Task requirements :: Report each line of the listing that carries the word "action".

Provided information ::
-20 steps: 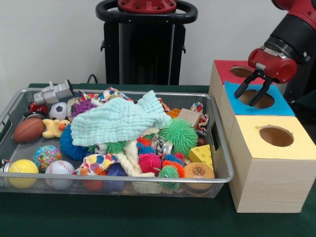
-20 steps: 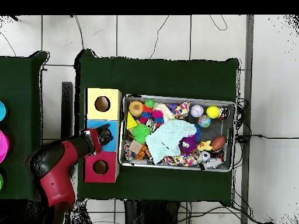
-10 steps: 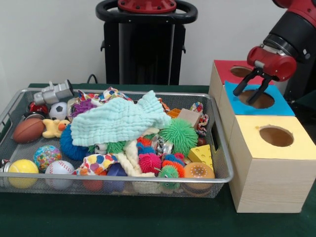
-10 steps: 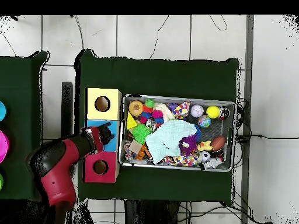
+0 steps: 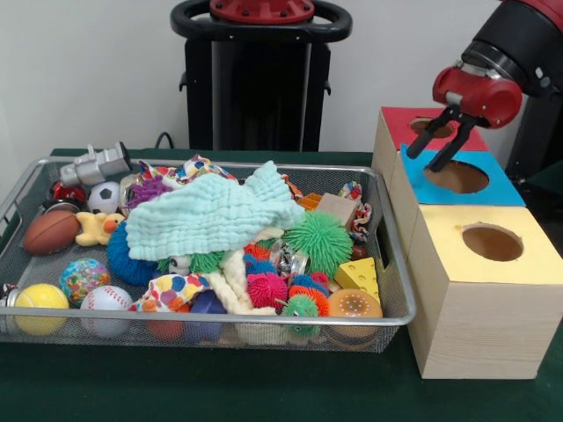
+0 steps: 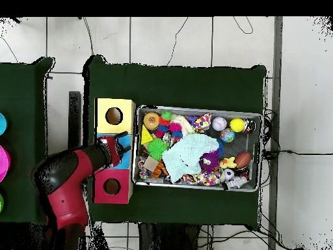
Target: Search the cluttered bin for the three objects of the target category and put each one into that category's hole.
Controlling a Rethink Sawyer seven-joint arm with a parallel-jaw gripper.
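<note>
Full wire basket (image 5: pixel 391 264) (image 6: pixel 259 117) on green surface (image 5: pixel 264 387), heaped with soft spiky balls (image 5: pixel 318 239), smooth sport balls, knotted rope and pale crumpled cloth (image 5: pixel 215 211) (image 6: pixel 188 156). Well apart from these, hand (image 5: pixel 435 149) (image 6: pixel 119 141) above blue box (image 5: pixel 457 176), black fingers apart, empty. Beside it red box (image 5: pixel 413 127) and yellow box (image 5: pixel 488 242) of plain wood, each with round hole.

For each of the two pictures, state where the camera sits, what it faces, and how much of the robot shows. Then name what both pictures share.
Front view: across the table, level, facing the mesh bin and boxes; shows the forearm and open gripper above the blue box.
Overhead view: above, looking straight down; shows the whole red arm and gripper.
Shared: bin, light green cloth, the three boxes.
</note>
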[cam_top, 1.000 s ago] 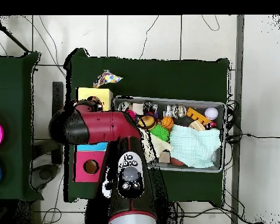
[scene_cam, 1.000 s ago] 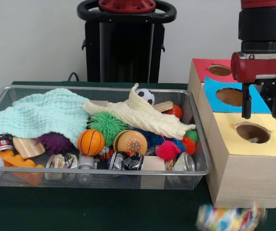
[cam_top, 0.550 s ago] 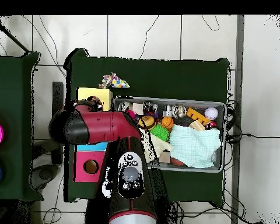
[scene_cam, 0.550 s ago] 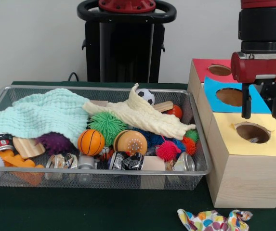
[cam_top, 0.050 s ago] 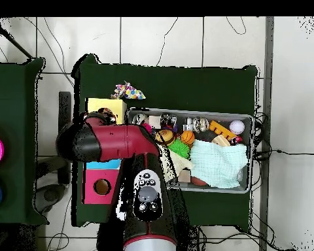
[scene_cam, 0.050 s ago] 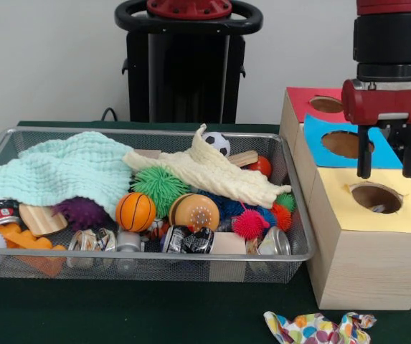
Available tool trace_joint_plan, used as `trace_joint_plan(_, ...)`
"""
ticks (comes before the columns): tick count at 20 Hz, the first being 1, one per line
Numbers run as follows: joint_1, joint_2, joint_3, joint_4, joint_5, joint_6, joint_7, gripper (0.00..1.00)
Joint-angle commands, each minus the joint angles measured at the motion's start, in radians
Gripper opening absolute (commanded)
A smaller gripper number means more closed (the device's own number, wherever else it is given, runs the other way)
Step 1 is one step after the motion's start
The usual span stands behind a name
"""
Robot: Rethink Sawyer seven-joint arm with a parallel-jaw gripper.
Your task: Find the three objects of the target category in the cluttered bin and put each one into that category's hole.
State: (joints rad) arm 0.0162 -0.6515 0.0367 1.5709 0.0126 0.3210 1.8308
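The gripper (scene_cam, 0.050 s ago: 383, 174) hangs empty above the yellow-topped hole (scene_cam, 0.050 s ago: 376, 197) of the wooden sorting box (scene_cam, 0.050 s ago: 359, 265), its two dark fingers apart with nothing between them. A multicoloured polka-dot cloth (scene_cam, 0.050 s ago: 318, 329) lies crumpled on the tabletop at the front edge, just before the box's near corner, outside any hole. If cloths are the target category, which the pictures alone do not settle, that piece looks like a missed drop and the sensible step is to recover it: come down over its raised middle fold, pinch a bunched ridge rather than a flat edge, lift clear of the box wall, and release only when the bulk hangs centred over the opening, since limp fabric drapes over a rim easily. The other cloths are in the wire mesh bin (scene_cam, 0.050 s ago: 291, 256): a mint-green waffle cloth (scene_cam, 0.050 s ago: 62, 172) spread over the bin's left end and a cream muslin cloth (scene_cam, 0.050 s ago: 212, 173) lying diagonally across the middle, over spiky rubber balls such as the green one (scene_cam, 0.050 s ago: 161, 185), beside a small basketball (scene_cam, 0.050 s ago: 135, 211). Both are soft, wrinkled and partly covering other things, so a grasp at a high fold should avoid dragging neighbours out. The blue hole (scene_cam, 0.050 s ago: 343, 143) and red hole (scene_cam, 0.050 s ago: 326, 104) sit farther back on the box.
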Motion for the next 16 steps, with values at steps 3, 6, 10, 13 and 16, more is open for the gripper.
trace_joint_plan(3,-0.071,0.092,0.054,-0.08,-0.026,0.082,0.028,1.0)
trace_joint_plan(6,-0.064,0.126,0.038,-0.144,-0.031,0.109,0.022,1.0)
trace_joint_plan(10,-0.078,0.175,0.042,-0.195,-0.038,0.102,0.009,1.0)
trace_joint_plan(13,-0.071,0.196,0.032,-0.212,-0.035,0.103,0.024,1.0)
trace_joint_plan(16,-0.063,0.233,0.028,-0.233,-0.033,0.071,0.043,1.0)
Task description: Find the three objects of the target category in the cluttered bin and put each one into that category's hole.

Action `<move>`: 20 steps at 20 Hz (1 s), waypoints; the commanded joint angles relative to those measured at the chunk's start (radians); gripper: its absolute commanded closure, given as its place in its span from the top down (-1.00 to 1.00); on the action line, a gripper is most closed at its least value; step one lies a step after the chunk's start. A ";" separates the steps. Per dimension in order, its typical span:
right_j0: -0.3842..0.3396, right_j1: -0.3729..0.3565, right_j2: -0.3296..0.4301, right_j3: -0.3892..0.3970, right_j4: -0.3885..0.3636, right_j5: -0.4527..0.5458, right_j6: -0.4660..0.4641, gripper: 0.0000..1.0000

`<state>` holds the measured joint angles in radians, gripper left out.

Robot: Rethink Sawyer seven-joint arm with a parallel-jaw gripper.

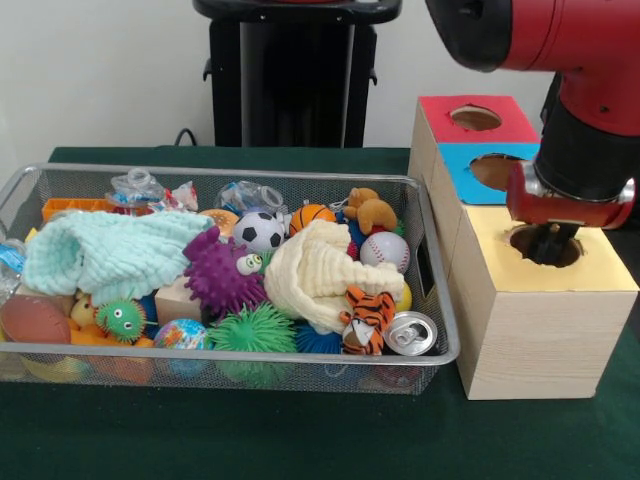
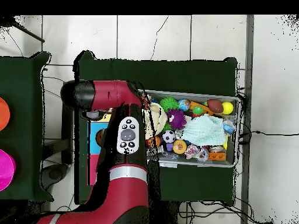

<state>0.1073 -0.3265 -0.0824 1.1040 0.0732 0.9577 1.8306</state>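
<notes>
The yellow-topped box (image 1: 545, 320) stands nearest the camera in the front view, its hole (image 1: 545, 243) half filled by the gripper (image 1: 548, 243), whose dark tips reach down into the opening. Whether the fingers are spread or pressed together cannot be told — the hole's rim and the red wrist hide them — and no patchwork bundle shows between them.

The step looks like a drop into the hole, so the sound way to finish is to part the fingers fully while centred over the opening, then lift straight up to clear the rim.

Just beside the box, the wire bin (image 1: 440, 350) is crowded: a crushed can (image 1: 411, 333), a toy tiger (image 1: 362, 318), a cream cloth (image 1: 318, 272), a purple spiky ball (image 1: 222, 275), a mint cloth (image 1: 115, 252). No patchwork bundle shows on top — any left are likely under the cloths.
</notes>
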 commanded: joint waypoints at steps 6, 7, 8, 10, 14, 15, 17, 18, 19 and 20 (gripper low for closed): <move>-0.034 0.065 0.015 0.038 0.003 -0.079 0.163 -1.00; -0.035 0.040 0.017 0.053 0.009 -0.049 0.156 -1.00; -0.034 0.008 0.017 0.069 0.016 -0.011 0.152 -1.00; -0.028 -0.053 0.007 0.081 0.022 0.071 0.145 -1.00; -0.024 -0.112 0.001 0.076 0.032 0.185 0.148 -1.00; -0.026 -0.115 0.002 0.069 0.032 0.202 0.147 -1.00; -0.029 -0.129 0.003 0.067 0.032 0.233 0.148 -1.00; -0.030 -0.137 0.003 0.066 0.032 0.247 0.148 -1.00; -0.033 -0.141 0.004 0.059 0.031 0.267 0.146 -1.00; -0.036 -0.147 0.005 0.055 0.028 0.285 0.141 -1.00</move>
<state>0.1051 -0.4120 -0.0860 1.0928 0.0820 1.0835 1.8306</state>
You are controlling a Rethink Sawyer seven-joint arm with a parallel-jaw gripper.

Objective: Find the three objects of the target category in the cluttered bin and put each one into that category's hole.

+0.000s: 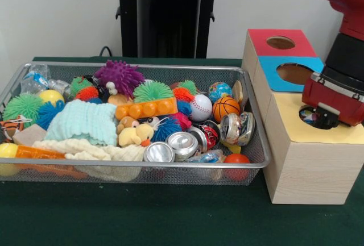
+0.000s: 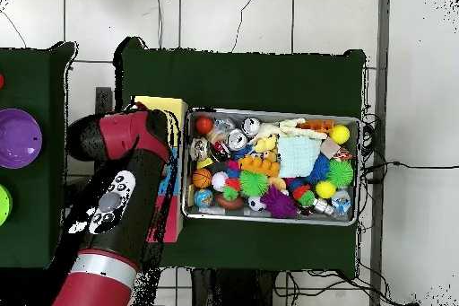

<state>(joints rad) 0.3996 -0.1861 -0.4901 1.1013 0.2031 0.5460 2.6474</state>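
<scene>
The red and black arm (image 1: 341,58) reaches down over the wooden box (image 1: 307,161) that stands just beside the wire mesh bin (image 1: 250,161), and its gripper (image 1: 319,116) sits low over the hole in the box's yellow panel (image 1: 324,135); whether it is clenched, released or grasping anything cannot be told, since the arm's red housing covers it. The box also has a blue panel (image 1: 281,67) and a red panel (image 1: 261,41), each with a round hole, and both lie clear of the arm. The bin is packed: a basketball (image 1: 226,108), a baseball (image 1: 200,107) and a small globe ball (image 1: 219,91) crowd together near the box end, an orange-red ball (image 1: 236,161) sits in the near corner, and several crushed cans (image 1: 183,144) lie along the near rim. A purple spiky ball (image 1: 120,75), a green spiky ball (image 1: 152,91), a pale blue knit cloth (image 1: 82,122) and a yellow ball (image 1: 50,95) fill the middle and the other end. From overhead the arm (image 2: 121,186) hides most of the box (image 2: 163,105), leaving only its yellow end showing beside the bin (image 2: 354,217)
</scene>
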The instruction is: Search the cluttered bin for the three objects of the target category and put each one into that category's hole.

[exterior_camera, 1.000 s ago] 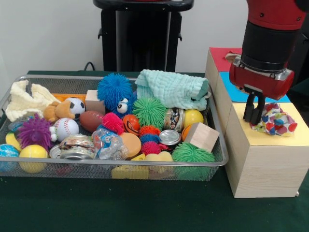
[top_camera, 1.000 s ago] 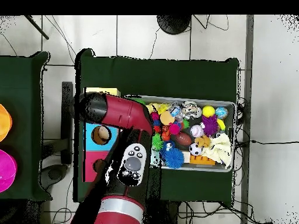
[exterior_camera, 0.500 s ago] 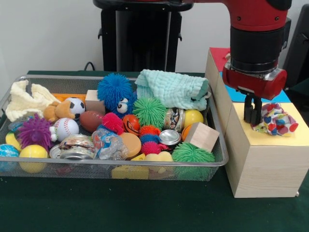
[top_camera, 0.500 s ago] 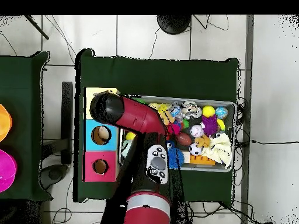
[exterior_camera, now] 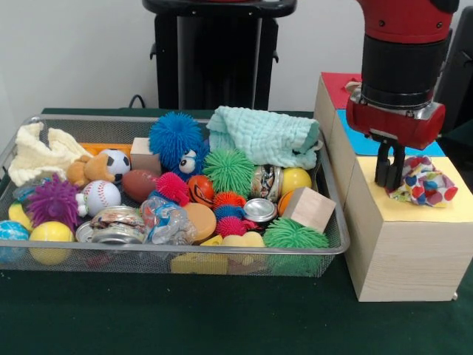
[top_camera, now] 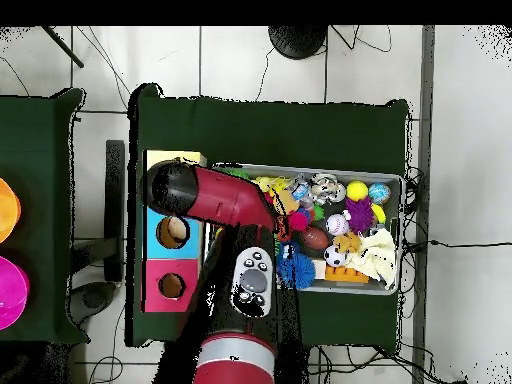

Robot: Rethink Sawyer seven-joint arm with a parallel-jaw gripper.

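Observation:
My gripper (exterior_camera: 389,181) hangs straight down over the yellow top of the pale wooden box (exterior_camera: 443,213). Its fingers stand close together, shut and empty, with the tips at the left edge of a crumpled multicoloured cloth (exterior_camera: 423,183) lying on that top. The hole does not show: the cloth covers it in the front view and the arm (top_camera: 205,195) covers it in the overhead view. The bin (exterior_camera: 185,252) stands to the left, full of balls, cans, cloths and blocks. It also shows in the overhead view (top_camera: 401,181).
A mint cloth (exterior_camera: 262,137) and a cream cloth (exterior_camera: 41,155) lie at the back of the bin. A wooden cube (exterior_camera: 309,209) leans at its right end. The blue-topped box (exterior_camera: 353,140) and the red-topped box (exterior_camera: 336,85) stand behind the yellow one.
The arm swung a little left, then back right. The gripper stays beside the multicoloured cloth, which has not moved.

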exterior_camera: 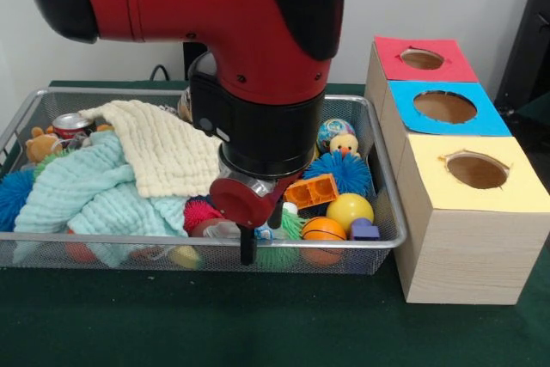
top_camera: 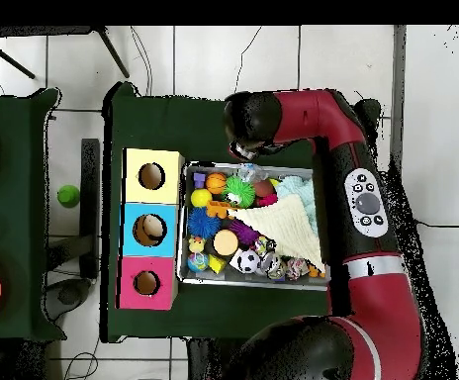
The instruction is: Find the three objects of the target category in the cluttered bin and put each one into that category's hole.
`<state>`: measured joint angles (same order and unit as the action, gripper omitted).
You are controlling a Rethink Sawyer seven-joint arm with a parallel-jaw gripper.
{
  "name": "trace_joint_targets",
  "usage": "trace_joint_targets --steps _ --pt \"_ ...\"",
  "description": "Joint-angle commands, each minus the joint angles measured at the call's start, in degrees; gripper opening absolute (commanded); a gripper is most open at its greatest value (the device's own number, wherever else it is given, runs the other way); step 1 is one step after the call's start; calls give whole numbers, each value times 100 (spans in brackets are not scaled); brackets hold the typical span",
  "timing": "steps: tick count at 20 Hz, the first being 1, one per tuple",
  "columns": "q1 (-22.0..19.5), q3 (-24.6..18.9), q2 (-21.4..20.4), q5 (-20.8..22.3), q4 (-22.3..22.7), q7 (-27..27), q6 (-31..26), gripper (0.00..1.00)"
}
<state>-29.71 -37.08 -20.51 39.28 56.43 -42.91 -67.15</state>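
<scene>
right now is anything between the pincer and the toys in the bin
Partly. The pincer hangs low over the bin, with balls exposed around it, like the orange ball and yellow ball. A cream cloth and a mint cloth cover the toys on the side away from the boxes.

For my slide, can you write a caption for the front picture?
Red robot arm reaching into a wire basket crammed with toys and cloths, beside three wooden boxes with round holes, the blue-topped one's hole in the middle.
</scene>
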Motion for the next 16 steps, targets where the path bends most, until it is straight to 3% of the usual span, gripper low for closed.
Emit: trace_joint_targets --steps 1,16 --pt "-27 279 -11 260 -106 1147 -670 100" --pt "35 413 -15 260 -164 1130 -1252 100"
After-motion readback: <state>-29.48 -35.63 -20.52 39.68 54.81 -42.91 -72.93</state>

Written reply ::
Action `<move>`: 20 steps at 20 Hz (1 s), waypoints; the commanded joint angles relative to those measured at the chunk's start (radians); gripper: its absolute commanded closure, given as its place in its span from the top down (-1.00 to 1.00); on the action line, a gripper is most closed at its least value; step one lies a step after the chunk's start. A ";" separates the steps. Per dimension in order, its typical span:
`<state>`: measured joint angles (same order and unit as the action, gripper omitted).

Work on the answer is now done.